Cloud data warehouses are scalable, resilient, secure, and performant solutions for storage that are available in public clouds as managed services. Cloud elasticity means that they can scale infinitely and automatically—in terms of both storage capacity and processing power—to support demand at any given time. Cloud data warehouses offer a pay-as-you-go model so that organizations only pay for the resources they use as they use them.
For all these reasons, cloud data warehouses are becoming an integral part of many organizations, especially those that have adopted or are moving toward a cloud-first strategy. The 2021 fall release of ArcGIS Pro 2.9 and ArcGIS Enterprise 10.9.1 added functionality that allows you to directly connect to and access data stored in cloud data warehouses. Support for cloud data warehouses creates an opportunity for organizations using ArcGIS Pro and ArcGIS Enterprise to integrate yet another type of cloud-native service with their systems. Like database as a service (DBaaS) and cloud storage (blob storage), cloud data warehouses are available in public clouds as managed services.
Cloud data warehouses are not designed for transactions, or row-based editing. Instead, they are designed to support analysis. Most commonly, organizations move to the cloud and use cloud data warehouses to archive their historical records. These records could have been previously maintained in a transactional database, a relational database management system (RDBMS), or some other tabular format. Cloud data warehouses are also utilized for writing Internet of Things (IoT) sensor data, which can generate tremendous volumes of data in a short amount of time.

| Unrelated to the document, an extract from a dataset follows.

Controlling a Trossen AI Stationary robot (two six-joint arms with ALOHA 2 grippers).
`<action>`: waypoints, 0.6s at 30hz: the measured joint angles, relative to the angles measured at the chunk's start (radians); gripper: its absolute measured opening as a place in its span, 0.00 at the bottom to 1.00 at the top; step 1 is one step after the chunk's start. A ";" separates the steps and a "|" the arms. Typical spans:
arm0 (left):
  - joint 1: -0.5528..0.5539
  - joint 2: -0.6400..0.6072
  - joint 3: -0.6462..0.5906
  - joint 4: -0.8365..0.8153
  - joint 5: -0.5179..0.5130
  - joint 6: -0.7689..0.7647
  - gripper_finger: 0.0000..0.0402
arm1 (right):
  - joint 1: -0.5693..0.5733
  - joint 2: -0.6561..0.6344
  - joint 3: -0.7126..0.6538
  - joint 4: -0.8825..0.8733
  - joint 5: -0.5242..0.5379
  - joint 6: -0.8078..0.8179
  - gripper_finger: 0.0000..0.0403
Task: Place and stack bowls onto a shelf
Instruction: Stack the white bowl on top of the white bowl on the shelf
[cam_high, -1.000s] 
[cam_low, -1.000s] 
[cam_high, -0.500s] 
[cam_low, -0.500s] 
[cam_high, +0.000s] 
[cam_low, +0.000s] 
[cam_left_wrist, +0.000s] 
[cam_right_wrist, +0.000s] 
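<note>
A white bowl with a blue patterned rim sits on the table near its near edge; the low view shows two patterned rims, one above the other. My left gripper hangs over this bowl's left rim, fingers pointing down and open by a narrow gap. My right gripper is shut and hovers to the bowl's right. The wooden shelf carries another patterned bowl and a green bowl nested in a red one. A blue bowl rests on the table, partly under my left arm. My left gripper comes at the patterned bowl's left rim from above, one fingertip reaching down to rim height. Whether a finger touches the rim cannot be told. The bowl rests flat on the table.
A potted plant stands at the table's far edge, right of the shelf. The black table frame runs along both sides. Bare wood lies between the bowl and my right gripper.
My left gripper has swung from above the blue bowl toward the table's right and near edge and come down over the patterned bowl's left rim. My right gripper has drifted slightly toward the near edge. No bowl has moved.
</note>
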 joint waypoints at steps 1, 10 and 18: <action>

Get Started by Creating a Query Layer
You can connect from ArcGIS Pro to three of the most widely adopted cloud data warehouses: Amazon Redshift, Google BigQuery, and Snowflake. Once a connection is established, you can create a new query layer (spatial) or a query table (nonspatial) to extract the features and attributes you want. For example, an analyst for a retail chain could create a query layer that aggregates sales information by product category and store location. Or a transportation organization could visualize where traffic congestion occurs during the morning rush hour.
To create query layers from any database, whether a relational database or a cloud data warehouse, you need to be familiar with Structured Query Language (SQL). SQL queries are used to create query layer definitions.
Revealing Patterns and Trends in Your Data
ArcGIS Pro also includes tools, such as charting and feature binning, that can be used to detect patterns and trends in data. Imagine a bar chart showing annual average precipitation amounts by week. With the map extent set to the entire United States, the chart may not be very revealing. However, as you zoom into a more localized area, the chart updates, showing the average precipitation for a specific area or region throughout the year. Suddenly, you have a charting tool that is exploratory and interactive and allows you to gain new insight. Chart results can be updated by simply panning around the map.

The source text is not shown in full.